The low end of the spectrum basically bottoms out with the success of digital platforms, and the high end rises to incredible heights in regard to development costs. Requirements for a console game rose very dramatically with the PlayStation 3 and Xbox 360, according to Chico, who knows firsthand from his time at Pandemic. He estimated somewhere between $50 million and $70 million was spent on the now-closed studio's last project under EA.
"Both ends of the spectrum seem to offer lower risk exposure for the investment dollar than the middle ground," said Boccieri.
And then there's the economic financial crisis that hit the world in 2008. The after-effects continue to impact the middle market. Extra money has dried up and really hurt independent developers hard, Chico said. Publishers had to make a choice.

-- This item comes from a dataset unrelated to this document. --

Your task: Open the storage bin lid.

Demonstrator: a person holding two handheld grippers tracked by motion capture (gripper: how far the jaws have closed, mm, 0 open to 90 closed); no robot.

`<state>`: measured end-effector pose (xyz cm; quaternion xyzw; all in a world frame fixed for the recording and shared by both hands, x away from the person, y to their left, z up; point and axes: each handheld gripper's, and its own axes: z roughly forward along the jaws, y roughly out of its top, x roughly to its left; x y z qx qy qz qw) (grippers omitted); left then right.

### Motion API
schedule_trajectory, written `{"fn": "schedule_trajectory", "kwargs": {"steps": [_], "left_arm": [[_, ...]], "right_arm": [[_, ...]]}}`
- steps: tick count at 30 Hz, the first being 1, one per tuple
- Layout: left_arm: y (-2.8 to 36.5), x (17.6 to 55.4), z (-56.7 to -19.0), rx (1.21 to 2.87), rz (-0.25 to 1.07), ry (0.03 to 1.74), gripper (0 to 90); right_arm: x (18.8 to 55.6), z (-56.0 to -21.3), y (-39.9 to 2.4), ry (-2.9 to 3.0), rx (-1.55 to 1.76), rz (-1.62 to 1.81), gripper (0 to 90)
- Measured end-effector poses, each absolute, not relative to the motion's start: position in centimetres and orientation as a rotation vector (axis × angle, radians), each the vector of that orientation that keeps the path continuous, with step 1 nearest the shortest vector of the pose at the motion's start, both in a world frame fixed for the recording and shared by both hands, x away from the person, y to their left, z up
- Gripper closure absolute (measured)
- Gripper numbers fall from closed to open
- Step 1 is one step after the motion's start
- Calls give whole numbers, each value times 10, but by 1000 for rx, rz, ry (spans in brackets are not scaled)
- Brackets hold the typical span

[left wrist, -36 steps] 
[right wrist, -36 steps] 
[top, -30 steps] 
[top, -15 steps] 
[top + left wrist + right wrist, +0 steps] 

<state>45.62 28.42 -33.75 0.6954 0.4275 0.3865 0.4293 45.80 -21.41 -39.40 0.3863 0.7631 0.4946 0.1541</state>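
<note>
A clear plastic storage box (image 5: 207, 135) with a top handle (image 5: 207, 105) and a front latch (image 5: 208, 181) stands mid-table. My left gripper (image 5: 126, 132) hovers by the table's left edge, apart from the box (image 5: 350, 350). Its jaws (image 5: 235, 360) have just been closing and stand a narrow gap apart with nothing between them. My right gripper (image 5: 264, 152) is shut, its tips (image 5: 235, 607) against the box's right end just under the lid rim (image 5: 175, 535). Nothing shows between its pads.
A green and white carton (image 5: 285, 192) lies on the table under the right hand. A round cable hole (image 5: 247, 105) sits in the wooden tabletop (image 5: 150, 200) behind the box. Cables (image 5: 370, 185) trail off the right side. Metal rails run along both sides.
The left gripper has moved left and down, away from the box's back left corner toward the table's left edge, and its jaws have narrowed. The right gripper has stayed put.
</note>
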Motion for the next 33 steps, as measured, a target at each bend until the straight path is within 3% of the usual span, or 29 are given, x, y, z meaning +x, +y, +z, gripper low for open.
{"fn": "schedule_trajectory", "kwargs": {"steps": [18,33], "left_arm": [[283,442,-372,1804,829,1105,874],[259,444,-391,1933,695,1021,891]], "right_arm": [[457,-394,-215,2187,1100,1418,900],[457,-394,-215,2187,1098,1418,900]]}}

"In the current economic climate, the time of companies making high-cost but middle-of-the-road titles is over," said Collier. "That's the reality. In times of economic uncertainty, the middle is always squeezed."
"When times are tough and people are capable of less purchases, why would [publishers] take the risk on the middle ground? This, I believe, is why we've seen the strengthening of established IP and the collapse of the middle."
Like Collier alluded to, consumers also had to make a choice.
"The economy robbed people of their disposable income, and what money and time they had to spend was divided," O'Leary said. "There [are] so many choices that range from free-to-play, to a dollar, to $30, $40, $50, $60."